From an ESPN Magazine article:
"The Star-Spangled Banner and American athletics have a nearly indissoluble marriage. Hatched during one war, institutionalized during another, this song has become so entrenched in our sports identity that it's almost impossible to think of one without the other.”
“Those chords were ringing loudly on Sept. 17, 2001, the day Major League Baseball resumed following 9/11. The country was in mourning, hurting in ways it could hardly have imagined a week earlier. And when the nation collectively decided to right itself, to acknowledge tragedy while reclaiming everyday life, it turned to sports -- and to the anthem. Across MLB, teams surrounded the song with tributes to the victims and the country's public servants. In Los Angeles, police officer Rosalind Iams sang the song while members of the Dodgers and Padres helped firefighters and police officers unfurl a colossal stars and stripes that stretched almost entirely across the playing field. That same night in Pittsburgh, two members of the Air Force Reserve were called on to sing the anthem as spectators donned ‘I Love New York’ buttons. And in every ballpark for weeks afterward, tears were shed over what it took Francis Scott Key's lyrics to remind them of: ‘Our flag was still there.’"
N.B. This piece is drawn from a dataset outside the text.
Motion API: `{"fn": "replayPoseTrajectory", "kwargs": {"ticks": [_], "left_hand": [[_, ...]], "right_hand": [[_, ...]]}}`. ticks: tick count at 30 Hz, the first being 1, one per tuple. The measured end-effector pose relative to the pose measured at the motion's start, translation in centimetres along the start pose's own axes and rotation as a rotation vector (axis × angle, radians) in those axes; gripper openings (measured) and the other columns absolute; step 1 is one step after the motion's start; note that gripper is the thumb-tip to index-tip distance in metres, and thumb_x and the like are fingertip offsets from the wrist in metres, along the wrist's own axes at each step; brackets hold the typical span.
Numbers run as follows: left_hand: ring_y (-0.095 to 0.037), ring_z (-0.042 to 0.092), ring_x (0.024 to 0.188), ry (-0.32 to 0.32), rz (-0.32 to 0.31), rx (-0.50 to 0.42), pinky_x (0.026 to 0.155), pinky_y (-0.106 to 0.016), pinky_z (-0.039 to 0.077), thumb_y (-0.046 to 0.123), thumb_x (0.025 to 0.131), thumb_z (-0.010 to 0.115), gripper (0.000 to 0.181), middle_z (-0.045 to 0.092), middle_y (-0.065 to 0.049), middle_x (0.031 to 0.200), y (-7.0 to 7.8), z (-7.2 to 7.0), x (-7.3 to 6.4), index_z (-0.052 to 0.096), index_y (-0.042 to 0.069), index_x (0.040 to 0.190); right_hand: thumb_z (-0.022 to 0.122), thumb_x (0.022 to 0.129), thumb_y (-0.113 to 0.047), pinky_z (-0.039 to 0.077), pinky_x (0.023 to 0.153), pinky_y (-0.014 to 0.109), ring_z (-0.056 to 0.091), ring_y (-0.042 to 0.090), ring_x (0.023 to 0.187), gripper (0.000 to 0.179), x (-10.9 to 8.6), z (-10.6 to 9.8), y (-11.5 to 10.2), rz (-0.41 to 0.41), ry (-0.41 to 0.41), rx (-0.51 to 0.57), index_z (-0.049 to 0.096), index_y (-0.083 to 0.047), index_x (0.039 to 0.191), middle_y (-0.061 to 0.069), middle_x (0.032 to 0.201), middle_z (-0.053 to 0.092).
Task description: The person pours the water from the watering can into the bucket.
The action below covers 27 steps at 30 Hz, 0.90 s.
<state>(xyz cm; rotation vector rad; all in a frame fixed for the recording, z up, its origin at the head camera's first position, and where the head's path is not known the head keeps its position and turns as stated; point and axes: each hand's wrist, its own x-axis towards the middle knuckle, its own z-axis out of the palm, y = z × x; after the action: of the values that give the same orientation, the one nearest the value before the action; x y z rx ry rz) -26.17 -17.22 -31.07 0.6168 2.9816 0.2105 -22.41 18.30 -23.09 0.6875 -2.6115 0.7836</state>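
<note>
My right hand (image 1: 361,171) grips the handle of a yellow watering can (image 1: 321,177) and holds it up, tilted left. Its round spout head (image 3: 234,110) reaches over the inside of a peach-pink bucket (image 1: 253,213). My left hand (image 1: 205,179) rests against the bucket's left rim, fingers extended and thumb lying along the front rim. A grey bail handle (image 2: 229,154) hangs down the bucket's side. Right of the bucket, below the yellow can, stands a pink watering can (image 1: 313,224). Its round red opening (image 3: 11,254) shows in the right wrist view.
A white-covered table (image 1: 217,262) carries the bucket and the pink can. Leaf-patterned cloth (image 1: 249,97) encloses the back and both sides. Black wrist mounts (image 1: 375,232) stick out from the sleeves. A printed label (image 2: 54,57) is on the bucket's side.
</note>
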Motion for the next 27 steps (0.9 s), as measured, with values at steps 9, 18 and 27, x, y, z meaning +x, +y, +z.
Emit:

The song is sacred and its first unbreakable bond with the sports world began in 1918 during Game 1 of the World Series between the Red Sox and the Cubbies. The assembled crowd sat silent during Boston’s 1-0 victory. The Cubs’ front office noticed they sang along as a military band played the anthem during the seventh-inning stretch. The band was instructed to play the anthem for the next two games with the hope of exciting fans at the ballpark. The Red Sox took the practice a step further when the series moved back to Fenway making it a part of the pregame festivities. The rest, as they say, is history.
NFL ratings are falling. A new article by the Sporting News released Monday questions whether the NFL might be looking in the right spot for its ratings woes.
The ivory tower dwellers of the League apparently want to blame the precipitous drop on live streaming, Smartphones, presidential debates, not knowing what is and isn’t a catch, Commissioner Roger Goodell’s piss-poor judgment, over-exposed sports divas and referee-controlled games.
That’s certainly part of it, but the truth is nobody wants a sanctimonious, toupee-wearing ghoul like Bob Costas spending halftime on an anti-Second Amendment rant. His blather wasn’t about the tragic murder-suicide of Chief’s player Jovan Belcher and his girlfriend Kasandra Perkins. It was about scoring points with his progressive pals in the media.
The liberal agenda is infiltrating our sports culture. NFL fans are increasingly fed up with gestures and protests.
They’ve come for the teams who gather in a circle at midfield after a game to show gratitude and unity, they’ve come after Old Glory and now they’ve come for our anthem.
I have joined the NFL boycott. You can call it grandstanding if you want, but I know the difference between an over-hyped mediocre-at-best athlete like Colin Kaepernick and what this country has given him and his “sort”.
Whether her close personal friendship with the late Supreme Court Justice Antonin Scalia was an influence or not, staunchly liberal icon Ruth Bader Ginsburg recently expressed her thoughts on the anthem protest by 49ers quarterback Colin Kaepernick.
"I think it's really dumb of them," Ginsburg said. "Would I arrest them for doing it? No. I think it's dumb and disrespectful. I would have the same answer if you asked me about flag burning. I think it's a terrible thing to do, but I wouldn't lock a person up for doing it. If they want to be stupid, there's no law that should be preventive. If they want to be arrogant, there's no law that prevents them from that. What I would do is strongly take issue with the point of view that they are expressing when they do that."
Kaepernick told reporters on Wednesday “it is disappointing to hear a Supreme Court justice call a protest against injustices and oppression ‘stupid, dumb’ in reference to players doing that.”
The San Francisco 49ers quarterback said that “people are getting too caught up in the flag. At the end of the day, the flag is just a piece of cloth and I am not going to value a piece of cloth over people’s lives,” he said. "That’s just not something I can do, it’s not something I feel morally right doing and my character won’t allow me to do that.”
I hope this arrogant sumbitch doesn’t get hurt in Sunday’s game against the Bills. His obscene and undeserved salary of $14.5 million would be fully guaranteed in 2017 if he were injured and couldn’t pass a physical next April 1.